ScanContext — pkg/modules/modkit/context.go

Shared resources available to all modules during scanning:
type ScanContext struct {
    DedupManager        *dedup.Manager
    RiskScoreUpdater    RiskScoreUpdater
    RequestUUIDResolver RequestUUIDResolver
    OASTProvider        OASTProvider
    MutationGen         MutationGenerator
    baselineCache       sync.Map  // "METHOD:host/path" → *BaselineEntry
}
  • DedupManager — request-level deduplication.
  • OASTProvider — generates out-of-band callback URLs for blind vulnerability detection.
  • MutationGenerator — classifies parameter values and generates test mutations.
  • baselineCache — caches baseline responses for diff-based scanning.

Flusher Interface

Passive modules that buffer state across many requests (e.g., anomaly_ranking) implement Flusher:
type Flusher interface {
    Flush(scanCtx *ScanContext)
}
Called by the executor after all workers complete, enabling end-of-scan aggregation and final result emission.

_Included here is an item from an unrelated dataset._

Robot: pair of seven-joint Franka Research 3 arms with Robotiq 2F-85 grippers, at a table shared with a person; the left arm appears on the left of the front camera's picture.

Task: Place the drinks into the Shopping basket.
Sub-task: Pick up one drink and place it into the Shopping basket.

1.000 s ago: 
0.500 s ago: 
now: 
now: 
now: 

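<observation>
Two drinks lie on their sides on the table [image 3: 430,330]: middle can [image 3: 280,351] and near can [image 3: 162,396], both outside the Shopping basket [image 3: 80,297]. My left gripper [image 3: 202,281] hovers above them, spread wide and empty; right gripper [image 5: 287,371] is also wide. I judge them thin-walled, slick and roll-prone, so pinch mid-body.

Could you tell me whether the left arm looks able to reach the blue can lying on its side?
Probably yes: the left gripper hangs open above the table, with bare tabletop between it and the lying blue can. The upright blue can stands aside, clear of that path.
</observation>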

Module Development Defaults — pkg/modules/modkit/

Module authors embed BaseActiveModule or BasePassiveModule to get default implementations of all interface methods. Module IDs must be lowercase kebab-case with prefix active- or passive- (validated at construction, panics on violation). The modkit package also provides NewBaseModule(), NewBaseActiveModule(), and NewBasePassiveModule() constructors.

Stage 9: Result Emission

ResultEvent — pkg/output/output.go

type ResultEvent struct {
    ModuleID         string                 `json:"template-id"`
    Info             Info                   `json:"info,inline"`
    Type             string                 `json:"type"`
    Host             string                 `json:"host,omitempty"`
    URL              string                 `json:"url,omitempty"`
    Matched          string                 `json:"matched-at,omitempty"`
    ExtractedResults []string               `json:"extracted-results,omitempty"`
    Request          string                 `json:"request,omitempty"`
    Response         string                 `json:"response,omitempty"`
    Metadata         map[string]interface{} `json:"meta,omitempty"`
    Timestamp        time.Time              `json:"timestamp"`
    // ...
}
ResultEvent.ID() computes a SHA-1 hash over ModuleID | Description | Severity | Matched — this becomes finding_hash in the database for deduplication.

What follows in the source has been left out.